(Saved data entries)

◇ ◇ ◇ ◇ ◇

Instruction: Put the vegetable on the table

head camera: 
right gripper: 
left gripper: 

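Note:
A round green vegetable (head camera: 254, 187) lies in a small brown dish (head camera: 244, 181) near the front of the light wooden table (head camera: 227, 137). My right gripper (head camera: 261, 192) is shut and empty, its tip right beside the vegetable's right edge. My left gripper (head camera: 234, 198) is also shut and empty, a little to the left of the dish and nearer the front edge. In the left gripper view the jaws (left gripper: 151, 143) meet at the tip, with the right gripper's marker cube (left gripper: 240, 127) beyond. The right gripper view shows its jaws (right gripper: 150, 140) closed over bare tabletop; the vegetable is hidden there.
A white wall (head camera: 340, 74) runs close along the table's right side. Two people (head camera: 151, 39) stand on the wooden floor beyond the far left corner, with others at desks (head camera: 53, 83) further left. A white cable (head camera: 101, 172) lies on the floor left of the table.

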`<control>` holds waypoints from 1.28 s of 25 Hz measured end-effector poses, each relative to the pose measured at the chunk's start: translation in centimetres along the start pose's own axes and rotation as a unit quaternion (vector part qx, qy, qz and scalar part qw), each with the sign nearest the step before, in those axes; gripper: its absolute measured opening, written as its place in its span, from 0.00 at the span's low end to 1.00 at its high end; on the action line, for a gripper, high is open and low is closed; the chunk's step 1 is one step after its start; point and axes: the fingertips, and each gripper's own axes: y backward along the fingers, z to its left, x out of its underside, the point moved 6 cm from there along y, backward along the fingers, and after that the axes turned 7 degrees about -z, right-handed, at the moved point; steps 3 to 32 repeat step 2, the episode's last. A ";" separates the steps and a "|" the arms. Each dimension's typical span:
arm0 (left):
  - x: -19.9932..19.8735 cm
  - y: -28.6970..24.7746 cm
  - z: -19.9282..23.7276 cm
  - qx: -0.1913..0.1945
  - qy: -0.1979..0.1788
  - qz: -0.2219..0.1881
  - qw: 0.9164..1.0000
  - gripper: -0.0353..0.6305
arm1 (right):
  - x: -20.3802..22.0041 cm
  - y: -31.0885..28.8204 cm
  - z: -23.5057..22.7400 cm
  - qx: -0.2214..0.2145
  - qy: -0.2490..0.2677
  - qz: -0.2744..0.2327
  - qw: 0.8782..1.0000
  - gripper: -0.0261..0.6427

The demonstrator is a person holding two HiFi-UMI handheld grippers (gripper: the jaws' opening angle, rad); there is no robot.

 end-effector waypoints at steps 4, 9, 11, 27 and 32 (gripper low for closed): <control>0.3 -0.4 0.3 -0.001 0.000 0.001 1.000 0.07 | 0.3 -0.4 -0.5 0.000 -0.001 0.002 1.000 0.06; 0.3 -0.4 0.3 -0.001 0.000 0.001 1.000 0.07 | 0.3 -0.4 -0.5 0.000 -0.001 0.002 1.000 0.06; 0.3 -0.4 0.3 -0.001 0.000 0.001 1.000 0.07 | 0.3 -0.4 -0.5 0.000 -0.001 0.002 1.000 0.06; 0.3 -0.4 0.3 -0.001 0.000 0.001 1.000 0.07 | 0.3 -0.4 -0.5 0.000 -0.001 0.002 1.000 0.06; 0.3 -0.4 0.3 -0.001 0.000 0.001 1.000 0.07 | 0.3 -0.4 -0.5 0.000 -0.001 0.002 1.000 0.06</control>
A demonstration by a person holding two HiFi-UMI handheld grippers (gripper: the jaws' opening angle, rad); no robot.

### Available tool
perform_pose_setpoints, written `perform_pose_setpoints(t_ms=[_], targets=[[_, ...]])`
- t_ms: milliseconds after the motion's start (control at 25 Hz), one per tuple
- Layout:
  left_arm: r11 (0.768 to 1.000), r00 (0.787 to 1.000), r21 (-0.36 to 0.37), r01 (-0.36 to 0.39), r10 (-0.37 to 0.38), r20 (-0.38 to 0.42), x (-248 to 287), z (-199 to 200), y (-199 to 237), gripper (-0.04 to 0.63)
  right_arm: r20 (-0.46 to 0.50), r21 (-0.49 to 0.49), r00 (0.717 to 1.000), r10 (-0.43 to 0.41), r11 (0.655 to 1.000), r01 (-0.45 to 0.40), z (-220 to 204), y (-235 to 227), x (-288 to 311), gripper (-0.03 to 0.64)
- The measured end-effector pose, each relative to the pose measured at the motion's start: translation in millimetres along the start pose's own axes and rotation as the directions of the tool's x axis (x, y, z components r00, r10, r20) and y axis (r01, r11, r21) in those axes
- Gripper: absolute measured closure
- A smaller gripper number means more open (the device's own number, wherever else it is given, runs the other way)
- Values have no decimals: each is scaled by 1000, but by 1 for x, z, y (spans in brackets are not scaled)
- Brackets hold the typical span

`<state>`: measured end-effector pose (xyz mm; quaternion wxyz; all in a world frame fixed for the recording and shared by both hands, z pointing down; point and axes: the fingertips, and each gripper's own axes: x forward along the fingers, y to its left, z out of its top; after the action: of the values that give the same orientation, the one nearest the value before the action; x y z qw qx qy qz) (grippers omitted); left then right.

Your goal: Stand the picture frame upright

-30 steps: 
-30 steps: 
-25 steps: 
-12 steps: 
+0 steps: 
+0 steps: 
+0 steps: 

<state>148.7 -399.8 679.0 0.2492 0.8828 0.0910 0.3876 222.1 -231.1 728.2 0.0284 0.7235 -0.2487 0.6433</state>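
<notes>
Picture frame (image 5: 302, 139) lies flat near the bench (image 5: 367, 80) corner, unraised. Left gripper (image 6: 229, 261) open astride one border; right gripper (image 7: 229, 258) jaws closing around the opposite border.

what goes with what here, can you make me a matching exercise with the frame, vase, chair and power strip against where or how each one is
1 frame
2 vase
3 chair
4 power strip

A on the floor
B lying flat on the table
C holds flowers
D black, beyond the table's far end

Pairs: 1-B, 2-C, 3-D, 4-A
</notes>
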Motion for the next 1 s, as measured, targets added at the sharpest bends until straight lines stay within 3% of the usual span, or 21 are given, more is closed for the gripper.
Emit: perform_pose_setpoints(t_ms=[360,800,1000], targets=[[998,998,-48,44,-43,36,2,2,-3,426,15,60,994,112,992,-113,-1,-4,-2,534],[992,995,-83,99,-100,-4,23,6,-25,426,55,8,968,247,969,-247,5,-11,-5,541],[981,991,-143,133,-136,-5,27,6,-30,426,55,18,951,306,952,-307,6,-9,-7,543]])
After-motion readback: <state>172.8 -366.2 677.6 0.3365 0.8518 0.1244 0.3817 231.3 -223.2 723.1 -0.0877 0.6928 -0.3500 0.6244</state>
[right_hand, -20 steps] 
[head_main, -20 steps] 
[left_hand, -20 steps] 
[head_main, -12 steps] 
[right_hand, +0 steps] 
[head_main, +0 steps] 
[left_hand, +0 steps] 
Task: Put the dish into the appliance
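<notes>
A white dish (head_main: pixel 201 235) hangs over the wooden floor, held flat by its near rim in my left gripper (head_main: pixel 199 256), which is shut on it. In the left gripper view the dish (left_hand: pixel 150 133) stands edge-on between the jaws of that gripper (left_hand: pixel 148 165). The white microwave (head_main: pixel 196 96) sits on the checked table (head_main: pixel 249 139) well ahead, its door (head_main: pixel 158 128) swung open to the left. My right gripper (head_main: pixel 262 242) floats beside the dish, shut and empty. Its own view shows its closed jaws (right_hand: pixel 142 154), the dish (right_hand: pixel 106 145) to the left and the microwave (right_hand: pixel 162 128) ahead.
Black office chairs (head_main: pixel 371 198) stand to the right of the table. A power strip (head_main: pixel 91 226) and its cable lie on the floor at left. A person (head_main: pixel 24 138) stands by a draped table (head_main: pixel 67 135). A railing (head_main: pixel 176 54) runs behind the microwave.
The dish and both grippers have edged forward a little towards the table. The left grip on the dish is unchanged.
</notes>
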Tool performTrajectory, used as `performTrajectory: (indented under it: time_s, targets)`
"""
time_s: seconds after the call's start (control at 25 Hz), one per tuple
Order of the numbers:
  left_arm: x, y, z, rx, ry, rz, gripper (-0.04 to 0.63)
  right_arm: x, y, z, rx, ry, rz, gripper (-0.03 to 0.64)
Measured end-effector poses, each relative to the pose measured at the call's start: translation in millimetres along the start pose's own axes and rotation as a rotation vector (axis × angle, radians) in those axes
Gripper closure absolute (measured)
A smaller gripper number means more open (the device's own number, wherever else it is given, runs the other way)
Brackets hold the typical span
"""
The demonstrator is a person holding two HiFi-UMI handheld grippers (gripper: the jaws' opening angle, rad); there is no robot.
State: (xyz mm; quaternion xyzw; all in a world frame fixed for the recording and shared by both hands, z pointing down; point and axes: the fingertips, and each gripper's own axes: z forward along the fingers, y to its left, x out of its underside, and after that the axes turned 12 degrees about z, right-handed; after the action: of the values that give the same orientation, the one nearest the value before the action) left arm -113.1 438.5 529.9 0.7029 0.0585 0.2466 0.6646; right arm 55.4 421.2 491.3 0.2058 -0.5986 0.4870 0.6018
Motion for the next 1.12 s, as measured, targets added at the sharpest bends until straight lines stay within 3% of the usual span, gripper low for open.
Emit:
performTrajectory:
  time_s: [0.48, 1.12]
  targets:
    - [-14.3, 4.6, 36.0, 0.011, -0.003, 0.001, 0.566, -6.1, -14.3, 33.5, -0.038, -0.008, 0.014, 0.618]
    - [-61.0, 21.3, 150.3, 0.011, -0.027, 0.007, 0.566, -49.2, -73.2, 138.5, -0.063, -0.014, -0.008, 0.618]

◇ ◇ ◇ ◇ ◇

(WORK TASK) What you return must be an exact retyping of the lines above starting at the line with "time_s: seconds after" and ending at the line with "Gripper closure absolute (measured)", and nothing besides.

(EXERCISE ANSWER)
time_s: seconds after the call's start (control at 25 Hz), one per tuple
Order of the numbers:
  left_arm: x, y, z, rx, ry, rz, gripper (-0.04 to 0.63)
  right_arm: x, y, z, rx, ry, rz, gripper (-0.03 to 0.64)
Measured end-effector poses, each relative to the pose measured at the call's start: translation in millimetres along the start pose's own axes and rotation as a rotation vector (axis × angle, radians) in those axes
Gripper closure absolute (measured)

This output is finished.